Using the records below, write out again exactly the lines that begin at the line containing "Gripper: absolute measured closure" and end at the line containing "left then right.", and no other lines.

[Records excerpted from a collection]
───

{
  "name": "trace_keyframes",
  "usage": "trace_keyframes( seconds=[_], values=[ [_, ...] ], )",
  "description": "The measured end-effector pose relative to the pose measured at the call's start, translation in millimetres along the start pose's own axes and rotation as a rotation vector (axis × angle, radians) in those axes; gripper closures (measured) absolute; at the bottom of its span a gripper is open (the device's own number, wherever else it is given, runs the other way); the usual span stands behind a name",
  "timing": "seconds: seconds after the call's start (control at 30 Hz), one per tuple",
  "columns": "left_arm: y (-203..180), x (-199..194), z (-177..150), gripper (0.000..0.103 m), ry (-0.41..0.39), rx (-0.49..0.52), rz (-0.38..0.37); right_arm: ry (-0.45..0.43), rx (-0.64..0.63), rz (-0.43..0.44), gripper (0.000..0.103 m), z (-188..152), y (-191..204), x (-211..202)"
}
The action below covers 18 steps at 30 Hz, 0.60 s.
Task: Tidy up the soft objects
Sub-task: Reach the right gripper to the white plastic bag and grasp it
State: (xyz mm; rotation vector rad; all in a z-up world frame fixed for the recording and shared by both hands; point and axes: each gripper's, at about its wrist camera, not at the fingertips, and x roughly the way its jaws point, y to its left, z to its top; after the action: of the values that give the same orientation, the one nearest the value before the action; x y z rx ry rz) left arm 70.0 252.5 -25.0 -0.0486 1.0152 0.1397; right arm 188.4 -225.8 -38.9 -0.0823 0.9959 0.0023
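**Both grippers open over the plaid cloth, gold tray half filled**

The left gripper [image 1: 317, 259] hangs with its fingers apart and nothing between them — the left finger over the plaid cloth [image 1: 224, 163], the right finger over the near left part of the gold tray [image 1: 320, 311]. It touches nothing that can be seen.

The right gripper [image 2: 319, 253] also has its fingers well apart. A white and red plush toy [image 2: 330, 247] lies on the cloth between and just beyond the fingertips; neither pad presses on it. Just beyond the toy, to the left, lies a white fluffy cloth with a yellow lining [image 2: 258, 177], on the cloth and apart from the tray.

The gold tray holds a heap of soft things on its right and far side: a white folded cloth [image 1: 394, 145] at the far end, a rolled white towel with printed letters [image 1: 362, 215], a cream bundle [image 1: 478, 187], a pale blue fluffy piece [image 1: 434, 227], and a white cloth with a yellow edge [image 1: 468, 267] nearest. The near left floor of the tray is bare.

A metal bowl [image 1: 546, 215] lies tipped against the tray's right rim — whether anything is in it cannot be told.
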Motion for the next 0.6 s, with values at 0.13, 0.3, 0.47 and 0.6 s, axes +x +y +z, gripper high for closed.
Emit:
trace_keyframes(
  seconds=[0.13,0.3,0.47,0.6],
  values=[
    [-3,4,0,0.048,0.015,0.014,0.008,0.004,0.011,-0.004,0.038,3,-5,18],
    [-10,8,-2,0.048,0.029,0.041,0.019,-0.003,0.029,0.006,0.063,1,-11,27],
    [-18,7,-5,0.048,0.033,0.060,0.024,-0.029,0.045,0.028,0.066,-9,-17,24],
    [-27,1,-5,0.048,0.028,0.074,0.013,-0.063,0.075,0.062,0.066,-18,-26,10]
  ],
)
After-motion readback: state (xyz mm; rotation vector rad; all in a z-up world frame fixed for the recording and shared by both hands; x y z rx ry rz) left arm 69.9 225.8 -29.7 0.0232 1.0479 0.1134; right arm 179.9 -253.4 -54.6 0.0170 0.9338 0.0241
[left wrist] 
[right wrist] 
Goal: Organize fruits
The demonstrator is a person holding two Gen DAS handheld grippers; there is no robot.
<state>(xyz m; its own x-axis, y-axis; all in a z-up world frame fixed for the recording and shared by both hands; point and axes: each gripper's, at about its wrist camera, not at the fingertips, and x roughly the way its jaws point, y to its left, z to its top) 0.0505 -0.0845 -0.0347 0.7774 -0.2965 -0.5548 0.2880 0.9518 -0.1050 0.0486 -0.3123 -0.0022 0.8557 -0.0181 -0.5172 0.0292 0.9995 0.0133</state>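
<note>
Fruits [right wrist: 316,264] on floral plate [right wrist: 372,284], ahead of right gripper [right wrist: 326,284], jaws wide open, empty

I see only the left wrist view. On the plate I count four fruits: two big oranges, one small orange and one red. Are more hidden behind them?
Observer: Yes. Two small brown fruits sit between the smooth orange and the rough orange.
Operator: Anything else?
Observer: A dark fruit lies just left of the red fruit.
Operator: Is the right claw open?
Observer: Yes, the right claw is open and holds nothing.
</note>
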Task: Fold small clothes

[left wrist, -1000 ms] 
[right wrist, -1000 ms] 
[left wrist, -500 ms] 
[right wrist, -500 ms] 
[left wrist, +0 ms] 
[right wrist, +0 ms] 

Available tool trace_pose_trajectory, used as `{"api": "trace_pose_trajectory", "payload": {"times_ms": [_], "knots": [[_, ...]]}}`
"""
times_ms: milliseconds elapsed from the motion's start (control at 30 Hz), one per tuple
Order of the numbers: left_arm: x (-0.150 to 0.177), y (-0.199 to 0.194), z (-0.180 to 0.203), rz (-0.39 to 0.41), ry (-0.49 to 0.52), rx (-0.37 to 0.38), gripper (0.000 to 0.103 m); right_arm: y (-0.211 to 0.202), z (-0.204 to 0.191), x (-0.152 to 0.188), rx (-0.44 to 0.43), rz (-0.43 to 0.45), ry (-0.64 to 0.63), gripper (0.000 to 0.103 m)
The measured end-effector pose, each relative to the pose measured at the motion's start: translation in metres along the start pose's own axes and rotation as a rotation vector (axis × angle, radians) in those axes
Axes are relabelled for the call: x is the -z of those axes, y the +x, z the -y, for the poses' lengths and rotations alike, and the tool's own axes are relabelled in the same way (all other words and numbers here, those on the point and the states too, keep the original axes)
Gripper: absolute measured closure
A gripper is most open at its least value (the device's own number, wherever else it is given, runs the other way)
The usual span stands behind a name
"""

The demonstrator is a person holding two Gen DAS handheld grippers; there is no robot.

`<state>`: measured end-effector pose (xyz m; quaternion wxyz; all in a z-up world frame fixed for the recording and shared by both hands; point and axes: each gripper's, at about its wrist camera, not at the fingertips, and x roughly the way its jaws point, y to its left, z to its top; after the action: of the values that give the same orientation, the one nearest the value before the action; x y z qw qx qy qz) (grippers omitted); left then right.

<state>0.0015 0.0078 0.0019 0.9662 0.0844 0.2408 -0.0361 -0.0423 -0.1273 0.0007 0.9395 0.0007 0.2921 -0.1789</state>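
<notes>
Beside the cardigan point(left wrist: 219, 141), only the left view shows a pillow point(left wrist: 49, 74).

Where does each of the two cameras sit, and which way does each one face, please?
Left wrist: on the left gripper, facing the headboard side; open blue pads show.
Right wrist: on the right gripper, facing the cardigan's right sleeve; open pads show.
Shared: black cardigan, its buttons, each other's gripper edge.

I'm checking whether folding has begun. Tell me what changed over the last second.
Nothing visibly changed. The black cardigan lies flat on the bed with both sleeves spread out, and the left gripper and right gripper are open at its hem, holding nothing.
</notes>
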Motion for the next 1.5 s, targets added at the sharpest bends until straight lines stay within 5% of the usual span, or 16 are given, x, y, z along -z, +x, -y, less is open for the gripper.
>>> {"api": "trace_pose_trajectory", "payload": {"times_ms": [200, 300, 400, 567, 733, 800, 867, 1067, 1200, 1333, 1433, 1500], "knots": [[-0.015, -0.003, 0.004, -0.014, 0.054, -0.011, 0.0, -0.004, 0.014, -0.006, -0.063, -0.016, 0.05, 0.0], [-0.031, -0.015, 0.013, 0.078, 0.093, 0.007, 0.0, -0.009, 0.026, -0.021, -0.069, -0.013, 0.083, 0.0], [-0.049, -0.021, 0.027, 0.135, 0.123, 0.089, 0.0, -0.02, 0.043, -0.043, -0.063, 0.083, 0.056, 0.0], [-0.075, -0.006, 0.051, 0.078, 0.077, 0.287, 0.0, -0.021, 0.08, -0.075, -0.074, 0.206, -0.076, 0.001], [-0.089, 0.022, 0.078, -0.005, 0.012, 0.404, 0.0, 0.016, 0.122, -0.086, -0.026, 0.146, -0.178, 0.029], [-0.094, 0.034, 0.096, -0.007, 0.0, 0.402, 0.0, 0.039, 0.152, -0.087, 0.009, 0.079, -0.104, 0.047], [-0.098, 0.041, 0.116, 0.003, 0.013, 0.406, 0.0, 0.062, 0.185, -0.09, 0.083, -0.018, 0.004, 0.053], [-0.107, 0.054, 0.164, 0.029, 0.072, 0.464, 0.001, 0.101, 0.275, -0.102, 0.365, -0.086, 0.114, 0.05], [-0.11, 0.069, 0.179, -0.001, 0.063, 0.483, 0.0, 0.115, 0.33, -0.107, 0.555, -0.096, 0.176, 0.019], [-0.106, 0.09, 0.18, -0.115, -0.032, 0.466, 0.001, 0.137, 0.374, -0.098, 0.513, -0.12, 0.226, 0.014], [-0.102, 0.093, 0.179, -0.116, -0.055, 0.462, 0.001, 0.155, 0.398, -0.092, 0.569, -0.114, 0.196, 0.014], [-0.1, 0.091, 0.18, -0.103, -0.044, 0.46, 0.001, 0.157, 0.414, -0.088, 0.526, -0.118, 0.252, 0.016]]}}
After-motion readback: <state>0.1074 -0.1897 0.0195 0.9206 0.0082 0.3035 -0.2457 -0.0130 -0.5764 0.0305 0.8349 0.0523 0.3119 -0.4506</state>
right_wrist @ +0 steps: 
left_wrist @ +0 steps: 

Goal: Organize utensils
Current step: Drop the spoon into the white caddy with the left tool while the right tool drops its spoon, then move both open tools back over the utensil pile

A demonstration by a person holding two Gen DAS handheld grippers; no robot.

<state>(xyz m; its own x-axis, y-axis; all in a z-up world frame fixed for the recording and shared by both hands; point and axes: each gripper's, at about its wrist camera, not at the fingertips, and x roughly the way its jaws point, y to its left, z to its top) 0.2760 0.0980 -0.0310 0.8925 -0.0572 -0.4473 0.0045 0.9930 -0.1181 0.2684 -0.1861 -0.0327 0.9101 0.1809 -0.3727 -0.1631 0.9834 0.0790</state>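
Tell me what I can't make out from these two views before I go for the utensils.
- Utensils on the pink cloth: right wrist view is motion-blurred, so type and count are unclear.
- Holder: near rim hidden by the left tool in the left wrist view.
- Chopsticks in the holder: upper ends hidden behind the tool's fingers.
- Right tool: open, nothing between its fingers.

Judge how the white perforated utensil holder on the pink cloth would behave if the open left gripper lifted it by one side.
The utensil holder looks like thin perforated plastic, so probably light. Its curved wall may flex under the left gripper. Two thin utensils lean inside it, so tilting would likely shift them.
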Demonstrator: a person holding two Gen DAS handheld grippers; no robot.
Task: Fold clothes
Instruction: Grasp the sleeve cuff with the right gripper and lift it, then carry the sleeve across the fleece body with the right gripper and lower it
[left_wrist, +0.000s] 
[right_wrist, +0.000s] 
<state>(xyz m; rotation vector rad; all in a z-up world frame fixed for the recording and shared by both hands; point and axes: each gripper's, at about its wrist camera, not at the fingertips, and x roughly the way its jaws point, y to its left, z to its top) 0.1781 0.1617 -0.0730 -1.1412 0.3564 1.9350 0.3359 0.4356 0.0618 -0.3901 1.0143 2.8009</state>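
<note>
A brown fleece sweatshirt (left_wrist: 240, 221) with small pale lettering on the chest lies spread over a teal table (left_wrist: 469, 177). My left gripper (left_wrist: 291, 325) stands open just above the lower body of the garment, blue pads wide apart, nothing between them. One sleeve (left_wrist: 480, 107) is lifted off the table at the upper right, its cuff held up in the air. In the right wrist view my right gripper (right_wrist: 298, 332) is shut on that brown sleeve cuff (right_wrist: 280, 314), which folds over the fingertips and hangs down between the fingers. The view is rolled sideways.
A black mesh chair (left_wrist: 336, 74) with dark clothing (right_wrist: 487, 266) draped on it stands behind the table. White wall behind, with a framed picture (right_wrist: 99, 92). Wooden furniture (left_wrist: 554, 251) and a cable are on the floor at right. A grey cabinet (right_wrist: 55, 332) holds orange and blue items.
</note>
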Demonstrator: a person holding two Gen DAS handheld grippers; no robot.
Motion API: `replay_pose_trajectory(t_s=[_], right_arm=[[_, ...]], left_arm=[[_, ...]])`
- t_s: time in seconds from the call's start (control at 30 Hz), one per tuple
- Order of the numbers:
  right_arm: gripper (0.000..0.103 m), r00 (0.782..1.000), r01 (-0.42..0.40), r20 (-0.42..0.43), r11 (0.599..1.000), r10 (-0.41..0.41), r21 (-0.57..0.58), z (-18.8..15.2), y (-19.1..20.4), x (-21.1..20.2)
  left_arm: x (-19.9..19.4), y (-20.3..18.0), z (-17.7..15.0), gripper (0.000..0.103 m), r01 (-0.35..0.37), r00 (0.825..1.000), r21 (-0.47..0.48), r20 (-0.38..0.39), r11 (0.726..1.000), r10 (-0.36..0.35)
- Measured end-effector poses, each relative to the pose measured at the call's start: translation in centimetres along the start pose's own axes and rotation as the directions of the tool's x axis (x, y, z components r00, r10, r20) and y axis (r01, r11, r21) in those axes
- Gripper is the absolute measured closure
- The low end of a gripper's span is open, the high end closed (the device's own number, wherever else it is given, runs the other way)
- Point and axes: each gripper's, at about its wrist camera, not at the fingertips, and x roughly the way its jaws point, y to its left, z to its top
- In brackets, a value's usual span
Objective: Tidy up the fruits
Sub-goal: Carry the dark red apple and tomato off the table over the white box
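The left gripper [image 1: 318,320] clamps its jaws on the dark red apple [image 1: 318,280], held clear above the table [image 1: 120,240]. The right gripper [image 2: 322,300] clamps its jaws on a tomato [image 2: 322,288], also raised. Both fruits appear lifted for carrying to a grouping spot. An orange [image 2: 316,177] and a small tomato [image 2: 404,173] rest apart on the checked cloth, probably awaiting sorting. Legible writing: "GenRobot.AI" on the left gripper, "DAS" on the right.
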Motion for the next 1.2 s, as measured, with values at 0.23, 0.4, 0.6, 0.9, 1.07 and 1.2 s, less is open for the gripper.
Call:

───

**Task output**
Gripper: absolute measured closure
A gripper is most open at its least value (the device's own number, wherever else it is given, runs the other way)
The usual span stands behind a name
"""

The demonstrator is a person holding two Gen DAS handheld grippers; there is no robot.

`<state>`: measured end-effector pose (xyz m; quaternion wxyz; all in a z-up world frame fixed for the recording and shared by both hands; point and axes: each gripper's, at about its wrist camera, not at the fingertips, and x roughly the way its jaws point, y to its left, z to its top; after the action: of the values that give the same orientation, the one nearest the value before the action; x y z qw qx qy qz) (grippers omitted); left then right.

Nothing else remains to be done for this exercise.